Mais les femmes répondent aussi « fabuleusement », a-t-elle dit. Elle a décrit une patiente de 38 ans dans son cabinet avec une hernie discale qui prenait des opioïdes, qui ne l’aidaient pas beaucoup. « Elle a cessé de les prendre lorsqu’elle a commencé à utiliser cette thérapie combinée. »

D’autres patients ont pu réduire leur consommation d’opioïdes « de manière suffisamment significative pour que, s’ils devaient arrêter de les prendre, ils s’en sortent », a déclaré le Dr Pedersen.

La thérapie combinée peut également résoudre le problème de la dépendance, a déclaré le Dr Pedersen. Certains de ses patients étaient devenus dépendants des opioïdes, mais après avoir utilisé le régime ocytocine-cétamine, ils n’ont plus envie ou n’abusent plus des opioïdes.

La forme liquide prise par voie sublinguale fournit « le meilleur système d’administration » et est beaucoup plus efficace que les pilules, a déclaré le Dr Pedersen.

Bien que l’ocytocine liquide ait généralement une durée de conservation d’environ 10 jours seulement, le Dr Pedersen a trouvé des pharmacies qui mettent l’hormone dans une suspension qui dure 3 mois.

Résultats intrigants

Commentant cette recherche pour Medscape Medical News, Charles E. Argoff, MD, professeur de neurologie, et directeur du Comprehensive Pain Center, Albany Medical College, New York, a déclaré qu’elle « fournit des résultats intrigants. »

Cependant, a-t-il dit, une étude ouverte monocentrique portant sur seulement cinq patients « est insuffisante pour tirer des conclusions. »

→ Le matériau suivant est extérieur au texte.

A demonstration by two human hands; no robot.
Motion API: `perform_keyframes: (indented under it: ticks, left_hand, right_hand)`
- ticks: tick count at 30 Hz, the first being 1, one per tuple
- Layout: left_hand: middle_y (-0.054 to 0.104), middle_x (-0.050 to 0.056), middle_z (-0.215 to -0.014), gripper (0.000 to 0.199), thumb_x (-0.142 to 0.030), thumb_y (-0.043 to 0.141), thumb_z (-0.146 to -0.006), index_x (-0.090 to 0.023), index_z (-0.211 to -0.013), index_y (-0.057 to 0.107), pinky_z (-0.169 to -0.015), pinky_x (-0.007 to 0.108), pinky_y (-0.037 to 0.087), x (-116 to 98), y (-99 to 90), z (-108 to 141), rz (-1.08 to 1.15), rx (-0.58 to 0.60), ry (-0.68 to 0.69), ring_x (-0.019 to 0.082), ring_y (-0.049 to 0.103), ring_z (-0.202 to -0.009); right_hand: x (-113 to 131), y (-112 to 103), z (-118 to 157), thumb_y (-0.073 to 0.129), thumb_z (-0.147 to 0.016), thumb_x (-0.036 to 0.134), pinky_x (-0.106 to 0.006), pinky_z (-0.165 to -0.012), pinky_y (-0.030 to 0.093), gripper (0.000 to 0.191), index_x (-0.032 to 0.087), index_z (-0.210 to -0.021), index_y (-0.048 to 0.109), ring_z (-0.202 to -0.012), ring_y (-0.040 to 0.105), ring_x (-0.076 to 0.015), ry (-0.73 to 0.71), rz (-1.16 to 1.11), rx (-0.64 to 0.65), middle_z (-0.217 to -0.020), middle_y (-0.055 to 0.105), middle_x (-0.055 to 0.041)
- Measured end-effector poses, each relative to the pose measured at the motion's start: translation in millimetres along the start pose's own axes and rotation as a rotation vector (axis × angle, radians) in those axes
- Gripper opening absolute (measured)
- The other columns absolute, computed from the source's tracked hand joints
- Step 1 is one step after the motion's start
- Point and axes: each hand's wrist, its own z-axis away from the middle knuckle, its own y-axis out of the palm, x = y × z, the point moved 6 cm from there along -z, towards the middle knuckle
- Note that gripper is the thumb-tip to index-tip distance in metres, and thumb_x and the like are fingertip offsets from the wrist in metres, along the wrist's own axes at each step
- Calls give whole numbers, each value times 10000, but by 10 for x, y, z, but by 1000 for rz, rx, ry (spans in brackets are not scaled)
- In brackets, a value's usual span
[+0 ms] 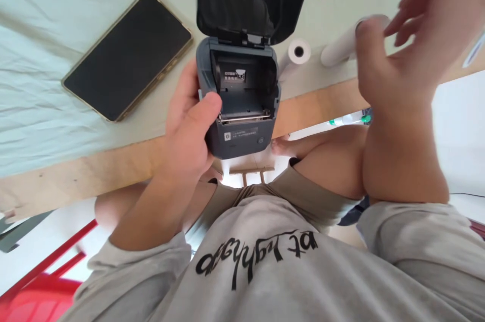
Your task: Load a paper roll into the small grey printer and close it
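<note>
A small dark grey label printer (242,140) is held in my left hand (189,130), the thumb pressed on its near left edge and the fingers behind. Its black lid (250,4) is swung up and back, and the paper bay holds no roll. Just behind its right side stands a white paper roll (298,52) with a dark core hole. My right hand (409,44) hovers at the right with the fingers apart. Beside its thumb lies a longer white roll (341,49), partly covered by that hand.
A smartphone (129,54) with a dark screen lies on the pale green cloth (30,54) at the left. The table's wooden edge (125,163) runs across in front of my body. A red plastic chair (41,294) stands at the lower left.
</note>
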Motion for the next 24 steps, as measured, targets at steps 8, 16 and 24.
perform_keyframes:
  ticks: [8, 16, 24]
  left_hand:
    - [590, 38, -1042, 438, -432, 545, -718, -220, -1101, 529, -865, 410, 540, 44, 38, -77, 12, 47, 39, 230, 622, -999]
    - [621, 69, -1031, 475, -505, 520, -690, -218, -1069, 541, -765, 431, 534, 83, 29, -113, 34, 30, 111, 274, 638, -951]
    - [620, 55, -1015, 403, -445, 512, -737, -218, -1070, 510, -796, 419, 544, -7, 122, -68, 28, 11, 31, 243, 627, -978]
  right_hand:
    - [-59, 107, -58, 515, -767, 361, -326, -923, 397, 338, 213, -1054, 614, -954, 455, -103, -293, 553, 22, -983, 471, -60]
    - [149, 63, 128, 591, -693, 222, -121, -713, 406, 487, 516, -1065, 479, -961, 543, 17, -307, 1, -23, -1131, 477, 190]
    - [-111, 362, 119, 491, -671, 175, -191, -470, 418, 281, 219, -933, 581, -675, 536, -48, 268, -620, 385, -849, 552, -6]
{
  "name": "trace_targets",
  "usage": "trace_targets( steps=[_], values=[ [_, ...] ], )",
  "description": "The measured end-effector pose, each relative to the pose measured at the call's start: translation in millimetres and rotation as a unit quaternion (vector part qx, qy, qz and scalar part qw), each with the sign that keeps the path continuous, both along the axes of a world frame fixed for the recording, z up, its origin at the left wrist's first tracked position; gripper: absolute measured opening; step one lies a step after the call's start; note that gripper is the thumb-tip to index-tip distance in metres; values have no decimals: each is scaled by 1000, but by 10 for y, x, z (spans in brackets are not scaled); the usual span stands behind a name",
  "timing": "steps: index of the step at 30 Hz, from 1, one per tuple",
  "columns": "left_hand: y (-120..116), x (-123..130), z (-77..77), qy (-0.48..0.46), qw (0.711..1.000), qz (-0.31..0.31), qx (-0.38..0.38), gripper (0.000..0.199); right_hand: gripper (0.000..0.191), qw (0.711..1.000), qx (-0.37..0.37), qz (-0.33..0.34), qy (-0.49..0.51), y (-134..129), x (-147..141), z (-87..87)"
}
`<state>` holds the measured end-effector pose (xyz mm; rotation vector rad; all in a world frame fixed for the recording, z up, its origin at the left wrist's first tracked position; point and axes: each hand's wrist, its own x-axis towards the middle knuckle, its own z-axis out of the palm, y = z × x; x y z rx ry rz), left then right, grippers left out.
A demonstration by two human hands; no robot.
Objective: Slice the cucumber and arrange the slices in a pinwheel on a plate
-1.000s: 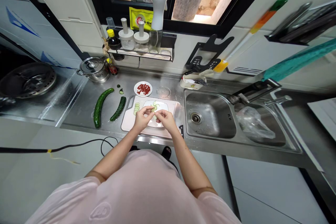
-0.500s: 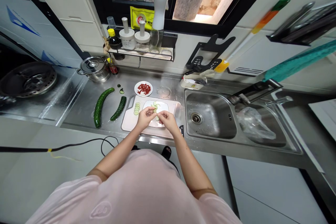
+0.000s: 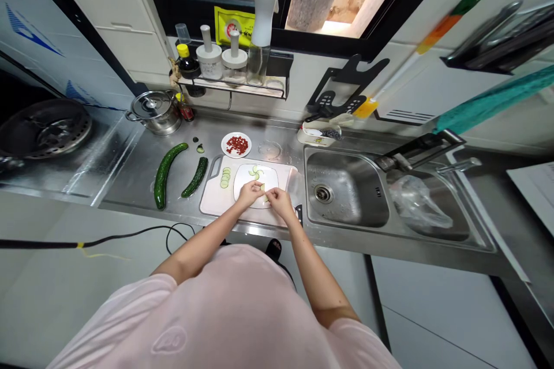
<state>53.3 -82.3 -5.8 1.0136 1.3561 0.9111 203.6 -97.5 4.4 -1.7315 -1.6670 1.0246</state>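
Over the white plate (image 3: 272, 174), my left hand (image 3: 250, 194) pinches a pale green cucumber slice (image 3: 262, 187) between thumb and fingers. My right hand (image 3: 279, 202) is closed at the fingertips on a cucumber slice just right of it; the fingers partly cover what they grip. More cucumber slices (image 3: 255, 172) lie fanned out on the far part of the plate. Beneath the plate is a pink cutting board (image 3: 212, 199), with a row of overlapping cucumber slices (image 3: 225, 177) on its left side.
Left of the board lie a cut cucumber (image 3: 195, 177) and a long whole cucumber (image 3: 167, 176). Behind stands a small plate of red pieces (image 3: 236, 145). A knife handle (image 3: 299, 214) shows at the board's right edge, beside the sink (image 3: 346, 190). A steel pot (image 3: 156, 112) stands far left.
Both hands have moved slightly right and toward my body over the plate. The fanned slices at the plate's far side are now uncovered.
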Motion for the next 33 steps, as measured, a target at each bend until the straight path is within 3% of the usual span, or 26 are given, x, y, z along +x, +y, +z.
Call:
trace_targets(
  steps=[5, 16, 21, 26, 33],
  values=[
    [145, 87, -67, 160, 986, -45, -16, 27, 19, 992, 23, 25, -120, 23, 13, -80],
    [131, 158, 133, 397, 901, -156, 73, 30, 26, 940, -43, 46, -336, -4, -161, 44],
    [85, 133, 166, 438, 874, -187, 94, 28, 27, 929, -55, 60, -362, -62, -178, 96],
    [96, 131, 144, 445, 868, -196, 98, 27, 29, 925, -27, 105, -365, -154, -139, 100],
    [127, 154, 125, 447, 867, -192, 107, 28, 35, 915, -39, 101, -390, -158, -140, 117]
  ],
)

Bien que l’utilisation de l’ocytocine comme analgésique soit soutenue par la science fondamentale, « cette étude n’ajoute pas de manière significative aux études humaines déjà réalisées, étant donné sa taille et sa conception », a déclaré le Dr Argoff.

L’ajout de la kétamine « atténue l’enthousiasme » pour cette approche thérapeutique en raison des préoccupations concernant la dépendance et les effets secondaires, a déclaré le Dr Argoff.

Les effets indésirables de la kétamine peuvent inclure des nausées, des maux de tête, de la fatigue et de la dysphorie.

Les auteurs n’ont révélé aucune relation financière pertinente.

Academy of Integrative Pain Management (AIPM) 28e réunion annuelle. Résumé 24. Présenté le 21 octobre 2017.